- First tankōbon volume cover, featuring Hinako (left) and Sato (right).

欠けた月とドーナッツ (Kaketa Tsuki to Dōnattsu)
- Genre: Romance; Slice of life; Yuri;
- Written by: Shio Usui
- Published by: Ichijinsha
- English publisher: NA: Seven Seas Entertainment;
- Magazine: Comic Yuri Hime
- Original run: March 18, 2019 – May 18, 2022
- Volumes: 4

= Doughnuts Under a Crescent Moon =

Japanese manga series

Doughnuts Under a Crescent Moon (欠けた月とドーナッツ, Kaketa Tsuki to Dōnattsu) is a Japanese yuri manga series written and illustrated by Shio Usui. It was serialized in Ichijinsha's Comic Yuri Hime from March 2019 to May 2022. It is licensed in English by Seven Seas Entertainment.

==Plot==
To make herself seem "normal" to her friends and coworkers, Uno Hinako throws herself in makeup, fashion, and trying to fall in love. But despite her best efforts, all her attempts at "normal" romance with men keep falling flat. A new normal emerges in the form of her connection with Asahi Sato, a sensible woman whom Hinako works with, just as she begins to fear that she might be alone forever. What starts as respect slowly moves into something more intimate.

==Publication==
Written and illustrated by Shio Usui, Doughnuts Under a Crescent Moon was serialized in Ichijinsha's Comic Yuri Hime from March 18, 2019, to May 18, 2022. The series was collected in four tankōbon volumes from January 2020 to July 2022.

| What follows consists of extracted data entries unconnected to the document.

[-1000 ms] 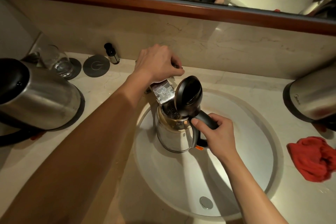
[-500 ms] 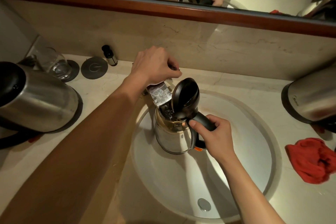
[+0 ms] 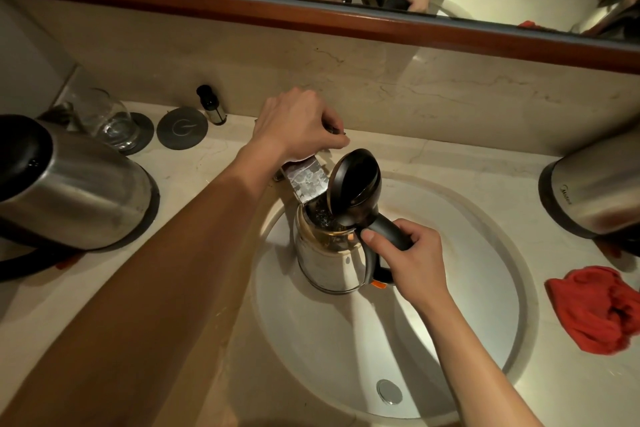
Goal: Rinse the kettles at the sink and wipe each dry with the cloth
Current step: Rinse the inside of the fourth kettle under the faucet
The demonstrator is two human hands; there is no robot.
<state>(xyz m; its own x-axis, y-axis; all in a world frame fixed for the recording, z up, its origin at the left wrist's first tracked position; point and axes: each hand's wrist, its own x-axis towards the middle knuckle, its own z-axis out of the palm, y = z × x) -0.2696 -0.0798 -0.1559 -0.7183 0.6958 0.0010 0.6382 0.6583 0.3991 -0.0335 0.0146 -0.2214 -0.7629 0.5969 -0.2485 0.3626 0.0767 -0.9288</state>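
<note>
A steel kettle (image 3: pixel 329 253), its black lid (image 3: pixel 355 184) tipped open, is held upright in the sink (image 3: pixel 485 288) under the tap (image 3: pixel 306 184). Its handle is clasped by the right hand (image 3: pixel 412 260). The left hand (image 3: pixel 298 125) is closed on the tap lever.
</note>
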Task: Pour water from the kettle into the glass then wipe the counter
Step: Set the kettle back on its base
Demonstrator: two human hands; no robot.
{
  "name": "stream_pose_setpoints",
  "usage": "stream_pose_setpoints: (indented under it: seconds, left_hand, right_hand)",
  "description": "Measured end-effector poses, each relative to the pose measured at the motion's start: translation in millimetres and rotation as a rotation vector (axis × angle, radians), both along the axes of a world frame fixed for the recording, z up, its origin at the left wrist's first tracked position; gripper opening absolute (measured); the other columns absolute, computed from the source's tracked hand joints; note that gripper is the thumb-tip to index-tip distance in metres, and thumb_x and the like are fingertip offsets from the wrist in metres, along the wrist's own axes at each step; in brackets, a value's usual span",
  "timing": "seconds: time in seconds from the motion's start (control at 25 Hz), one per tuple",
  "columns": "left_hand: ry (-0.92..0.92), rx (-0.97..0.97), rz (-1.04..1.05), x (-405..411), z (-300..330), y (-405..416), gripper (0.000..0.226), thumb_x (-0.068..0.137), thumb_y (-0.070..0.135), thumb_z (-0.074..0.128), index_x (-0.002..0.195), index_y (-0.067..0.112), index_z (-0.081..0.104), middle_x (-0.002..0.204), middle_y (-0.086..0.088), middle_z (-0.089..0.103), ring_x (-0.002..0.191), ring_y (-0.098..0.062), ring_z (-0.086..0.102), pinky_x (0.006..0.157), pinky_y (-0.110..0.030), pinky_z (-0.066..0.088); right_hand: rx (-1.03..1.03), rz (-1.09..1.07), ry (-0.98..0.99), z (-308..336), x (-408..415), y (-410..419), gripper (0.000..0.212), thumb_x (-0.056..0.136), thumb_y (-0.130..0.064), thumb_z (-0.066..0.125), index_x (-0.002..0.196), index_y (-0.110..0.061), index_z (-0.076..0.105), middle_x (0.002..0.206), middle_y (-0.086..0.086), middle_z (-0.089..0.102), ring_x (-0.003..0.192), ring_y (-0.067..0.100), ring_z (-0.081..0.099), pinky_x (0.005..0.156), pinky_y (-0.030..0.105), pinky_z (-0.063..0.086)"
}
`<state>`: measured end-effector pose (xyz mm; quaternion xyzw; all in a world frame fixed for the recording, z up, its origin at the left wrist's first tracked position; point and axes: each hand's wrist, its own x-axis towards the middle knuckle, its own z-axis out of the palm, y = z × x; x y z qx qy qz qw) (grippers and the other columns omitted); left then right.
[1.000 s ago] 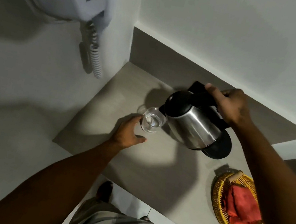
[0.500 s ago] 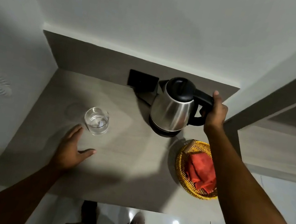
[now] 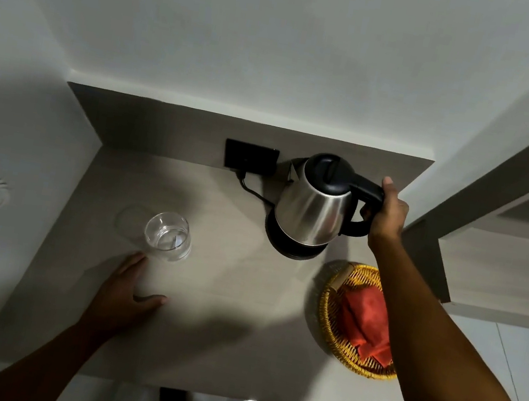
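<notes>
Steel kettle (image 3: 311,211) stood on its base, the right hand (image 3: 387,214) closed around its handle. The glass (image 3: 167,237) held a little water; the left hand (image 3: 123,296) lay open beside it on the counter (image 3: 218,331). Pouring looked done; wiping remained, the red cloth (image 3: 364,316) untouched in the basket (image 3: 330,301).

Plain white walls (image 3: 280,47), glossy tiled floor (image 3: 477,338), grey wooden cabinet (image 3: 504,273) at right.

Steel kettle (image 3: 311,214) upright on base; glass (image 3: 168,236) w/ water, counter (image 3: 218,331) left.
</notes>
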<state>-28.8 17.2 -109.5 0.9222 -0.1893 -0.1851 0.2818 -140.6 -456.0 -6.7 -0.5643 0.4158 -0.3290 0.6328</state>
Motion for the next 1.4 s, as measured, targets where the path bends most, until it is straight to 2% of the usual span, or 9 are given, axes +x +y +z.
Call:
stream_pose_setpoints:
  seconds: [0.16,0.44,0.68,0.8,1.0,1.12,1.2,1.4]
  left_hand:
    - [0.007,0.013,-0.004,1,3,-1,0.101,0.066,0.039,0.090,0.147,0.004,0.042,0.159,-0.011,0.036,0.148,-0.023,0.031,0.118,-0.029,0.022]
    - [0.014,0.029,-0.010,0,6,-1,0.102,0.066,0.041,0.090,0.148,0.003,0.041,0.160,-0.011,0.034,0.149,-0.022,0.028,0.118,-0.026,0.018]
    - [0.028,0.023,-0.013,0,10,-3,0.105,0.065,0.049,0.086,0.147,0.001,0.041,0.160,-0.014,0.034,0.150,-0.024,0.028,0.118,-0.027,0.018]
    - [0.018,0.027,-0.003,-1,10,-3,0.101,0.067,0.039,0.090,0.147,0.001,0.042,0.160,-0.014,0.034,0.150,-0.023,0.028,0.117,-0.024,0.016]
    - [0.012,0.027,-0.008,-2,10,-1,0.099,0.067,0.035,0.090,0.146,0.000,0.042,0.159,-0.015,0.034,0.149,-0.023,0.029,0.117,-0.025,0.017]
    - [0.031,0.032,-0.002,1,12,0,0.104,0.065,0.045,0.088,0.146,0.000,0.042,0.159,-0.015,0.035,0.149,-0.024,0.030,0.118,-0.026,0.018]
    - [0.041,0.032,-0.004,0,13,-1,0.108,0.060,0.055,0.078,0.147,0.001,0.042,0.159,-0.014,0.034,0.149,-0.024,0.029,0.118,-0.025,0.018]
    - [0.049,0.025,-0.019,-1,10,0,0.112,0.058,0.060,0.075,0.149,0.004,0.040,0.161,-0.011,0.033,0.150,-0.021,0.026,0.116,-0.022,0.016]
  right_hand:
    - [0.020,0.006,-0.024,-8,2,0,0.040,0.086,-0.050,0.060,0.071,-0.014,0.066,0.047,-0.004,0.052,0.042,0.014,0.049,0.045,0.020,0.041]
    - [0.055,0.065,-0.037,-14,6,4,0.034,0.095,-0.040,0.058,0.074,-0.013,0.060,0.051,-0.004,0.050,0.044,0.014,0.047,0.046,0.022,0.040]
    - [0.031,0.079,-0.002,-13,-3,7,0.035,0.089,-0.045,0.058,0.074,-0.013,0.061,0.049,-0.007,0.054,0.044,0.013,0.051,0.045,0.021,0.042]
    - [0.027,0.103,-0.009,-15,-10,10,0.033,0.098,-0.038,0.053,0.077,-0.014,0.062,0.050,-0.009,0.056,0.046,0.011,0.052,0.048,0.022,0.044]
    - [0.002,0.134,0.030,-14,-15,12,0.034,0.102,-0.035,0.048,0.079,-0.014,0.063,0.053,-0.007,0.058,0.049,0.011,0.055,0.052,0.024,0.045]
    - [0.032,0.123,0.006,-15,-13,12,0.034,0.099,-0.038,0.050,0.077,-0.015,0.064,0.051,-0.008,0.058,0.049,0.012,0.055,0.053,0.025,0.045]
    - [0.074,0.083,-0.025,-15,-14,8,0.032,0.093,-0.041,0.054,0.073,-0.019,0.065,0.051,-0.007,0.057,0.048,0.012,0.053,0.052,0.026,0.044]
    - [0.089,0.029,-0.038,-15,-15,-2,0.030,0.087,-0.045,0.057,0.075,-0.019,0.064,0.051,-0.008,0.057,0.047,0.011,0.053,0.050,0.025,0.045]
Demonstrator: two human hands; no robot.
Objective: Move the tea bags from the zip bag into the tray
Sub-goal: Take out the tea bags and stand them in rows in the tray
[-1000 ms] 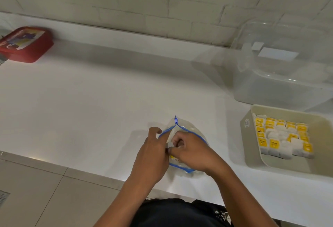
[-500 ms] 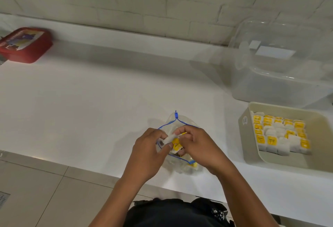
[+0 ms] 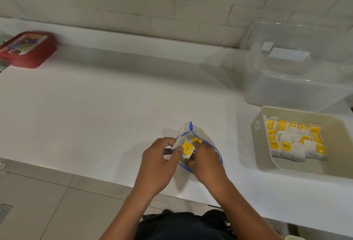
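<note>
Far left on the white desk [image 3: 95, 106]: flat red plastic box with a printed lid [image 3: 26, 49], well apart from everything else. Near the front edge, centre: clear zip bag with blue seal and blue slider [image 3: 191, 131], mouth open, standing on the desk. My left hand [image 3: 158, 165] is at the bag's left rim, fingers curled, thumb and fingertips pinching one white tea bag with a square yellow tag [image 3: 187, 149], just above the opening. My right hand [image 3: 206, 161] is partly inside the bag, fingers curled downward; can't tell what that grip has hold of. Another yellow tag [image 3: 196, 140] shows inside the bag. Right: beige rectangular plastic tray [image 3: 257, 140], with rows of yellow-tagged tea bags [image 3: 294, 140] filling its left part. Behind it, a clear lidded plastic storage bin [image 3: 298, 71] against the white brick wall [image 3: 172, 1].
</note>
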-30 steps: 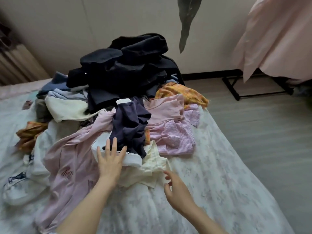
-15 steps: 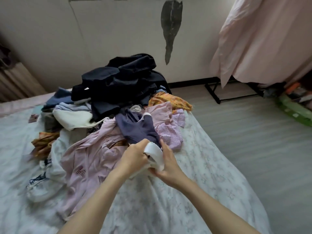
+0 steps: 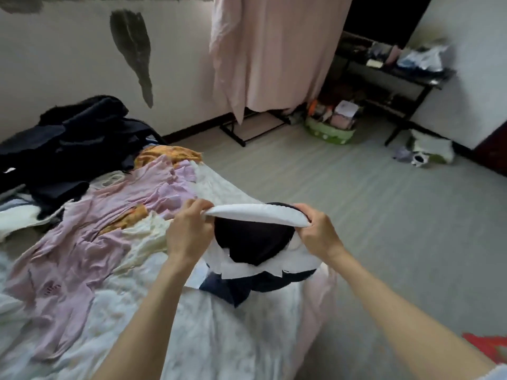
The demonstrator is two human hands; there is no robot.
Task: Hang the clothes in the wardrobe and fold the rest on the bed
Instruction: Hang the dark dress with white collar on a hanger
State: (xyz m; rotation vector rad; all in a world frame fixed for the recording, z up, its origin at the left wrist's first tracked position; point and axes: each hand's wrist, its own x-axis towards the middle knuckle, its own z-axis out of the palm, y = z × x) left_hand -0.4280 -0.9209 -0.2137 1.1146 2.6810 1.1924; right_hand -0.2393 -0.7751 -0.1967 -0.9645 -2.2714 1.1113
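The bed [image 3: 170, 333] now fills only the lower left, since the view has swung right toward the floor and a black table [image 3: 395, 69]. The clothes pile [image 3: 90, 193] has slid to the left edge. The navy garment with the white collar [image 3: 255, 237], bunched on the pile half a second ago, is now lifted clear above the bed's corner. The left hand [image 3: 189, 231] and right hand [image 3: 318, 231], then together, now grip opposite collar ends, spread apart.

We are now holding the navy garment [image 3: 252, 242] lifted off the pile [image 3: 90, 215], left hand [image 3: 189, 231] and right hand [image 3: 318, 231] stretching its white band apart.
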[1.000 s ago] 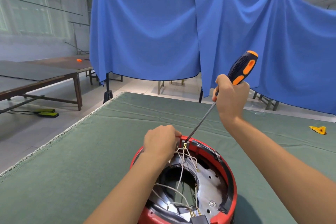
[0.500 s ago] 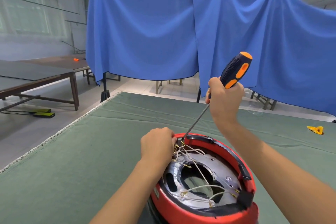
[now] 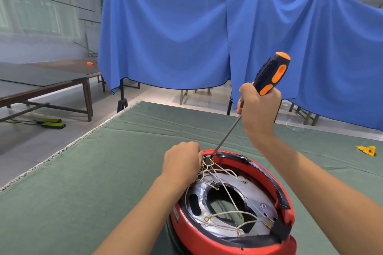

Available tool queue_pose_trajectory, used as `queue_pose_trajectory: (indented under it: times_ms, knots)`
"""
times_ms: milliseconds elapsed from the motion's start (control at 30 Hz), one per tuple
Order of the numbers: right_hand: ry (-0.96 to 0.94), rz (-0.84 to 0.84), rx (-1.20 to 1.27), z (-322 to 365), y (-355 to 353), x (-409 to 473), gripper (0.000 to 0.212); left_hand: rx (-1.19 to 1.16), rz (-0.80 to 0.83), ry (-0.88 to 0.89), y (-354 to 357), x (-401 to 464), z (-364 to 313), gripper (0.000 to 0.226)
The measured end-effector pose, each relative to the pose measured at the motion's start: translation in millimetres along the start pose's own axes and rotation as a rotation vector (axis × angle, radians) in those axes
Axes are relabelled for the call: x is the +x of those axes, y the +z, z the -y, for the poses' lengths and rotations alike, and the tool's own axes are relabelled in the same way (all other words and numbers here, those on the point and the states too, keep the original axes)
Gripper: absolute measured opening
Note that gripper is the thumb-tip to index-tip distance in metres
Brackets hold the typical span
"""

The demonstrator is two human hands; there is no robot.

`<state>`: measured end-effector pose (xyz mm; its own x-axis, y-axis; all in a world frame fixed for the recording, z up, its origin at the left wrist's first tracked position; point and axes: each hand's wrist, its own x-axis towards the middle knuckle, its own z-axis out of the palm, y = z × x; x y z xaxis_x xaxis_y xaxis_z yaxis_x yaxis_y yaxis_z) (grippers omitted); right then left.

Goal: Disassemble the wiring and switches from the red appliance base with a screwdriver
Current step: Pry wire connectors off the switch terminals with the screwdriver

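Mid-task: right hand (image 3: 259, 107), fingers clamped on screwdriver (image 3: 269, 74), is working a terminal at frame center while left hand (image 3: 182, 161) is pinching wires (image 3: 228, 211) on red base (image 3: 217, 240); most wiring's remaining.

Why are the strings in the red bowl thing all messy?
Those are white wires, crisscrossing loosely over the red base's metal plate. Some gold ring ends dangle unattached. That fits something being taken apart; nothing looks broken or spilled.
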<state>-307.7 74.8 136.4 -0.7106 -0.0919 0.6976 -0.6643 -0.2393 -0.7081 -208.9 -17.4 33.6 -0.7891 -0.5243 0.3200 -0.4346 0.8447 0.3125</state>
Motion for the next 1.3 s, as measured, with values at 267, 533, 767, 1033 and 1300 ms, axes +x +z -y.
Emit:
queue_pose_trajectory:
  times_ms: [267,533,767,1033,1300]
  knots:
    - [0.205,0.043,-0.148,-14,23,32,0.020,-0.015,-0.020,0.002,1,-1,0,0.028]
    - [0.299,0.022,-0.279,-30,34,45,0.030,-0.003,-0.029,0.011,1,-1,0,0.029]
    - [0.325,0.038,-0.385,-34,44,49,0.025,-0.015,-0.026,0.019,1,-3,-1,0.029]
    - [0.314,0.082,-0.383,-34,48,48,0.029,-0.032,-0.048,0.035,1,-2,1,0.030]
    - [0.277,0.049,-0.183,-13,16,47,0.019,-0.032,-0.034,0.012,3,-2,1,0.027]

The series is licensed for an English release in North America by Seven Seas Entertainment.

| No. | Original release date | Original ISBN | English release date | English ISBN |
|---|---|---|---|---|
| 1 | January 17, 2020 | 978-4-75802-076-3 | February 23, 2021 | 978-1-64827-074-1 |
| 2 | November 18, 2020 | 978-4-75802-183-8 | August 10, 2021 | 978-1-64827-246-2 |
| 3 | September 17, 2021 | 978-4-75802-296-5 | June 28, 2022 | 978-1-63858-112-3 |
| 4 | July 15, 2022 | 978-4-75802-443-3 | March 21, 2023 | 978-1-63858-688-3 |

==Reception==
The series has received positive reviews. Anime News Network gave the first and second volume of Doughnuts Under a Crescent Moon an overall A− rating, praising the series for tackling how adults deal with their own identities. Silverman noted in her review of volume 2 that Doughnuts Under a Crescent Moon was similar to another current yuri title, Whisper Me a Love Song, in that it appeared to have a protagonist that exhibited signs of being on the asexual or demisexual spectrum. While praising this from the point of view of representation, they did worry about the "conflation of homosexuality and asexuality in manga about queer characters" but were open to seeing how the series progressed with such themes.

Erica Friedman of Okazu gave the final volume an overall rating of 10 out of 10, praising the series as a whole and remarking that "this manga checks off so many of the things that makes a good manga for me – adult women building different kinds of relationships with the women around them, emotional intimacy of differing kinds with those women and adult women breaking free of the constraints put upon them by society, family and themselves."